== Aim of the exercise ==
Quote each line of the material verbatim, without the pictures.

########

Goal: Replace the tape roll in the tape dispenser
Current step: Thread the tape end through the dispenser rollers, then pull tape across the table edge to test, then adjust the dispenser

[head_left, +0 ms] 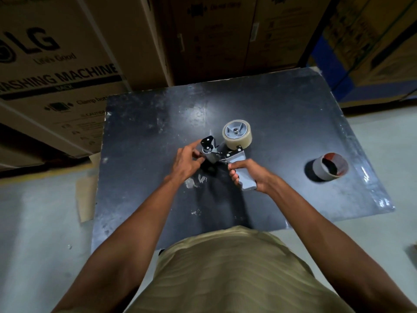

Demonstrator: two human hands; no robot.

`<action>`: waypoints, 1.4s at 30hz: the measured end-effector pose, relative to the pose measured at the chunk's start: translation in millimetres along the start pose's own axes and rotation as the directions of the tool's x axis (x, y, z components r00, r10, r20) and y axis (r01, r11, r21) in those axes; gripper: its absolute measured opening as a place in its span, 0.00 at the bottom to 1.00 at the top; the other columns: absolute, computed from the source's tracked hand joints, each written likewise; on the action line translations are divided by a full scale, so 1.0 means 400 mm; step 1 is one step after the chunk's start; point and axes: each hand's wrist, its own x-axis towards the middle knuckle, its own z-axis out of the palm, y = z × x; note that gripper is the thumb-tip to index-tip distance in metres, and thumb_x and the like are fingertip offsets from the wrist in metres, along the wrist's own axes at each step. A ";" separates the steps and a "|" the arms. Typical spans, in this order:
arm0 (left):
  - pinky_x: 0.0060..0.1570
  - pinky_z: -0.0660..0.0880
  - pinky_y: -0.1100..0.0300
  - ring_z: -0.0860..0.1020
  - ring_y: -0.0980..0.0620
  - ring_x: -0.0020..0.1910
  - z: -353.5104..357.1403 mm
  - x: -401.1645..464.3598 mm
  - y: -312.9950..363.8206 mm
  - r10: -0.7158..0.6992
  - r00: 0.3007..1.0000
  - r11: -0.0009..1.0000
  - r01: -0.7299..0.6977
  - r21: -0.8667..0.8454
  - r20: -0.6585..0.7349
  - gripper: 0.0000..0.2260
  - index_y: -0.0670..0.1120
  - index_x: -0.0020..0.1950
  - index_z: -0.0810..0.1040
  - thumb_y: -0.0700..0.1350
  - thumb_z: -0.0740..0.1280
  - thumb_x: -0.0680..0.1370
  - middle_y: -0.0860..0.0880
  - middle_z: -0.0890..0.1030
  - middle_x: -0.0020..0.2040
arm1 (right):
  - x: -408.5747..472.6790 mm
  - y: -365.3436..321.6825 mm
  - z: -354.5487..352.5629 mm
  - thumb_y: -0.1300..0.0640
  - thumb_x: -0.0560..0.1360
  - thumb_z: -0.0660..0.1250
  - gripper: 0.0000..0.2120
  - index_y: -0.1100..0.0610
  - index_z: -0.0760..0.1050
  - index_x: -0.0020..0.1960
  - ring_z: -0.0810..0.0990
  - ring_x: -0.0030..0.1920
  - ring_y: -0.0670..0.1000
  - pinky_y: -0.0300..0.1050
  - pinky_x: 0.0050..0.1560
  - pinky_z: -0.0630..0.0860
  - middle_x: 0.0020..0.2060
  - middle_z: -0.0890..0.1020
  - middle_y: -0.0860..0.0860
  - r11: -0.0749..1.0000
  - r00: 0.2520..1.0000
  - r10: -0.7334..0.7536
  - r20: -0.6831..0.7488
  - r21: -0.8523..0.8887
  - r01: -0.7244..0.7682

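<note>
the right hand point(250, 175) wraps its fingers around the tape dispenser point(234, 159) handle above the desk point(270, 109); the new tape roll point(237, 134) sits on its hub. the left hand point(187, 161) fingers pinch near the front roller point(207, 150), where the tape end could stick or misthread. the empty core point(329, 167) stands well apart on the right.

A khaki-olive shirt point(230, 274) with faint wavy ribbing is worn. Both forearms are left bare; no sleeves, watch or rings are seen.
</note>
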 end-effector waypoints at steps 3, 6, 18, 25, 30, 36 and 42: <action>0.54 0.80 0.53 0.82 0.51 0.44 0.032 -0.016 0.018 0.034 0.999 0.999 -0.034 -0.015 0.035 0.32 0.58 0.73 0.71 0.41 0.75 0.72 0.56 0.83 0.42 | -0.053 0.018 -0.013 0.64 0.77 0.65 0.03 0.58 0.75 0.45 0.73 0.27 0.46 0.37 0.24 0.72 0.32 0.76 0.52 0.999 0.995 -0.046 -0.088 0.025 0.049; 0.56 0.78 0.59 0.83 0.54 0.44 0.070 -0.039 0.034 0.082 0.994 0.996 -0.079 -0.042 0.076 0.31 0.55 0.73 0.72 0.40 0.75 0.71 0.60 0.85 0.39 | -0.105 0.037 -0.021 0.65 0.76 0.67 0.02 0.60 0.76 0.46 0.74 0.27 0.48 0.38 0.25 0.73 0.33 0.77 0.54 0.992 0.972 -0.120 -0.202 0.011 0.125; 0.59 0.68 0.61 0.75 0.40 0.57 0.149 -0.082 0.039 0.252 0.948 0.951 -0.280 0.130 0.195 0.15 0.43 0.55 0.83 0.39 0.71 0.68 0.46 0.81 0.52 | -0.199 0.144 0.023 0.64 0.75 0.70 0.04 0.62 0.78 0.41 0.76 0.29 0.53 0.45 0.31 0.74 0.31 0.80 0.58 0.915 0.789 -0.396 -0.471 -0.281 0.291; 0.72 0.57 0.45 0.59 0.41 0.75 0.125 -0.098 0.055 0.244 0.925 0.926 -0.312 0.215 0.290 0.23 0.50 0.68 0.78 0.46 0.74 0.72 0.46 0.61 0.78 | -0.177 0.209 0.045 0.59 0.74 0.70 0.12 0.60 0.79 0.32 0.82 0.28 0.50 0.45 0.36 0.80 0.28 0.84 0.55 0.777 0.639 -0.577 -0.509 -0.582 0.238; 0.73 0.54 0.37 0.51 0.39 0.77 0.113 -0.105 0.000 0.288 0.857 0.795 -0.463 0.392 0.426 0.27 0.58 0.72 0.71 0.67 0.61 0.76 0.46 0.47 0.82 | -0.165 0.255 0.059 0.52 0.72 0.69 0.14 0.62 0.77 0.35 0.84 0.32 0.57 0.55 0.35 0.81 0.29 0.84 0.56 0.707 0.610 -0.614 -0.501 -0.692 0.145; 0.75 0.46 0.38 0.45 0.41 0.80 0.113 -0.119 -0.033 0.297 0.830 0.708 -0.523 0.475 0.472 0.41 0.62 0.72 0.70 0.81 0.50 0.65 0.46 0.46 0.82 | -0.145 0.303 0.080 0.54 0.77 0.71 0.12 0.64 0.80 0.47 0.78 0.37 0.56 0.41 0.35 0.68 0.38 0.81 0.55 0.652 0.579 -0.642 -0.503 -0.756 0.066; 0.74 0.49 0.38 0.47 0.40 0.80 0.112 -0.104 -0.051 0.362 0.796 0.620 -0.594 0.512 0.486 0.43 0.64 0.71 0.71 0.83 0.50 0.63 0.48 0.48 0.82 | -0.131 0.357 0.077 0.53 0.76 0.72 0.15 0.66 0.79 0.52 0.83 0.45 0.63 0.48 0.43 0.76 0.46 0.85 0.62 0.651 0.553 -0.639 -0.535 -0.759 0.019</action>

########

== Task response ==
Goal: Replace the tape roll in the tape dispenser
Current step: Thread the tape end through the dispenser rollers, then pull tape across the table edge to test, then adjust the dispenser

[head_left, +0 ms] 

Demonstrator: two human hands; no robot.

`<action>`: waypoints, 1.4s at 30hz: the measured end-effector pose, relative to the pose measured at the chunk's start: translation in millimetres along the start pose's own axes and rotation as the directions of the tool's x axis (x, y, z components r00, r10, r20) and y axis (r01, r11, r21) in those axes; gripper: its absolute measured opening as a place in its span, 0.00 at the bottom to 1.00 at the top; the other columns: absolute, computed from the source's tracked hand joints, each written likewise; on the action line translations are divided by a full scale, so 1.0 means 400 mm; step 1 is one step after the chunk's start; point and axes: each hand's wrist, its own x-axis towards the middle knuckle, its own z-axis out of the palm, y = z × x; note that gripper is the thumb-tip to index-tip distance in metres, and thumb_x and the like are fingertip offsets from the wrist in metres, along the wrist's own axes at each step. A ";" separates the steps and a "|" the arms. Typical spans, in this order:
arm0 (left):
  - pinky_x: 0.0060..0.1570
  - pinky_z: -0.0660..0.0880
  - pinky_y: -0.1100..0.0300
  - ring_z: -0.0860..0.1020
  - ring_y: -0.0980..0.0620
  - ring_x: -0.0020..0.1910
  - z: -353.5104..357.1403 mm
  - x: -401.1645..464.3598 mm
  - y: -312.9950..363.8206 mm
  - r10: -0.7158..0.6992
  - r00: 0.3007..1.0000
  - r11: -0.0009..1.0000
  - r01: -0.7299..0.6977
  - r21: -0.8667..0.8454
  - r20: -0.6585..0.7349
  - gripper: 0.0000..0.2260
  - index_y: -0.0670..0.1120
  - index_x: -0.0020..0.1950
  - index_z: -0.0810..0.1040
  - thumb_y: -0.0700..0.1350
  - thumb_z: -0.0740..0.1280
  - thumb_x: -0.0680..0.1370
  - middle_y: -0.0860..0.0880
  - middle_z: -0.0890..0.1030
  - middle_x: -0.0020..0.2040
arm1 (right):
  - x: -408.5747..472.6790 mm
  - y: -365.3436..321.6825 mm
  - z: -354.5487..352.5629 mm
  - thumb_y: -0.1300..0.0640
  - thumb_x: -0.0560..0.1360
  - thumb_z: -0.0660..0.1250
  - gripper: 0.0000..0.2120
  - index_y: -0.1100..0.0610
  - index_z: -0.0760..0.1050
  - index_x: -0.0020..0.1960
  - ring_z: -0.0810..0.0990
  - ring_x: -0.0030..0.1920
  - ring_y: -0.0670..0.1000
  - pinky_y: -0.0300..0.1050
  - pinky_x: 0.0050..0.1560
  - pinky_z: -0.0630..0.0860
  - middle_x: 0.0020..0.2060
  - middle_z: -0.0890..0.1020
  - middle_y: -0.0860..0.0860
  - r11: -0.0749..1.0000
  - r00: 0.2520..1.0000
  - r10: -0.7334..0.7536
  - r20: -0.6831..0.7488
  - r21: -0.8523..0.8887
  - r01: -0.7244..0.7682

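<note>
the right hand point(250, 175) wraps its fingers around the tape dispenser point(234, 159) handle above the desk point(270, 109); the new tape roll point(237, 134) sits on its hub. the left hand point(187, 161) fingers pinch near the front roller point(207, 150), where the tape end could stick or misthread. the empty core point(329, 167) stands well apart on the right.

A khaki-olive shirt point(230, 274) with faint wavy ribbing is worn. Both forearms are left bare; no sleeves, watch or rings are seen.
</note>
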 end-effector waypoints at steps 3, 6, 18, 25, 30, 36 and 42: <action>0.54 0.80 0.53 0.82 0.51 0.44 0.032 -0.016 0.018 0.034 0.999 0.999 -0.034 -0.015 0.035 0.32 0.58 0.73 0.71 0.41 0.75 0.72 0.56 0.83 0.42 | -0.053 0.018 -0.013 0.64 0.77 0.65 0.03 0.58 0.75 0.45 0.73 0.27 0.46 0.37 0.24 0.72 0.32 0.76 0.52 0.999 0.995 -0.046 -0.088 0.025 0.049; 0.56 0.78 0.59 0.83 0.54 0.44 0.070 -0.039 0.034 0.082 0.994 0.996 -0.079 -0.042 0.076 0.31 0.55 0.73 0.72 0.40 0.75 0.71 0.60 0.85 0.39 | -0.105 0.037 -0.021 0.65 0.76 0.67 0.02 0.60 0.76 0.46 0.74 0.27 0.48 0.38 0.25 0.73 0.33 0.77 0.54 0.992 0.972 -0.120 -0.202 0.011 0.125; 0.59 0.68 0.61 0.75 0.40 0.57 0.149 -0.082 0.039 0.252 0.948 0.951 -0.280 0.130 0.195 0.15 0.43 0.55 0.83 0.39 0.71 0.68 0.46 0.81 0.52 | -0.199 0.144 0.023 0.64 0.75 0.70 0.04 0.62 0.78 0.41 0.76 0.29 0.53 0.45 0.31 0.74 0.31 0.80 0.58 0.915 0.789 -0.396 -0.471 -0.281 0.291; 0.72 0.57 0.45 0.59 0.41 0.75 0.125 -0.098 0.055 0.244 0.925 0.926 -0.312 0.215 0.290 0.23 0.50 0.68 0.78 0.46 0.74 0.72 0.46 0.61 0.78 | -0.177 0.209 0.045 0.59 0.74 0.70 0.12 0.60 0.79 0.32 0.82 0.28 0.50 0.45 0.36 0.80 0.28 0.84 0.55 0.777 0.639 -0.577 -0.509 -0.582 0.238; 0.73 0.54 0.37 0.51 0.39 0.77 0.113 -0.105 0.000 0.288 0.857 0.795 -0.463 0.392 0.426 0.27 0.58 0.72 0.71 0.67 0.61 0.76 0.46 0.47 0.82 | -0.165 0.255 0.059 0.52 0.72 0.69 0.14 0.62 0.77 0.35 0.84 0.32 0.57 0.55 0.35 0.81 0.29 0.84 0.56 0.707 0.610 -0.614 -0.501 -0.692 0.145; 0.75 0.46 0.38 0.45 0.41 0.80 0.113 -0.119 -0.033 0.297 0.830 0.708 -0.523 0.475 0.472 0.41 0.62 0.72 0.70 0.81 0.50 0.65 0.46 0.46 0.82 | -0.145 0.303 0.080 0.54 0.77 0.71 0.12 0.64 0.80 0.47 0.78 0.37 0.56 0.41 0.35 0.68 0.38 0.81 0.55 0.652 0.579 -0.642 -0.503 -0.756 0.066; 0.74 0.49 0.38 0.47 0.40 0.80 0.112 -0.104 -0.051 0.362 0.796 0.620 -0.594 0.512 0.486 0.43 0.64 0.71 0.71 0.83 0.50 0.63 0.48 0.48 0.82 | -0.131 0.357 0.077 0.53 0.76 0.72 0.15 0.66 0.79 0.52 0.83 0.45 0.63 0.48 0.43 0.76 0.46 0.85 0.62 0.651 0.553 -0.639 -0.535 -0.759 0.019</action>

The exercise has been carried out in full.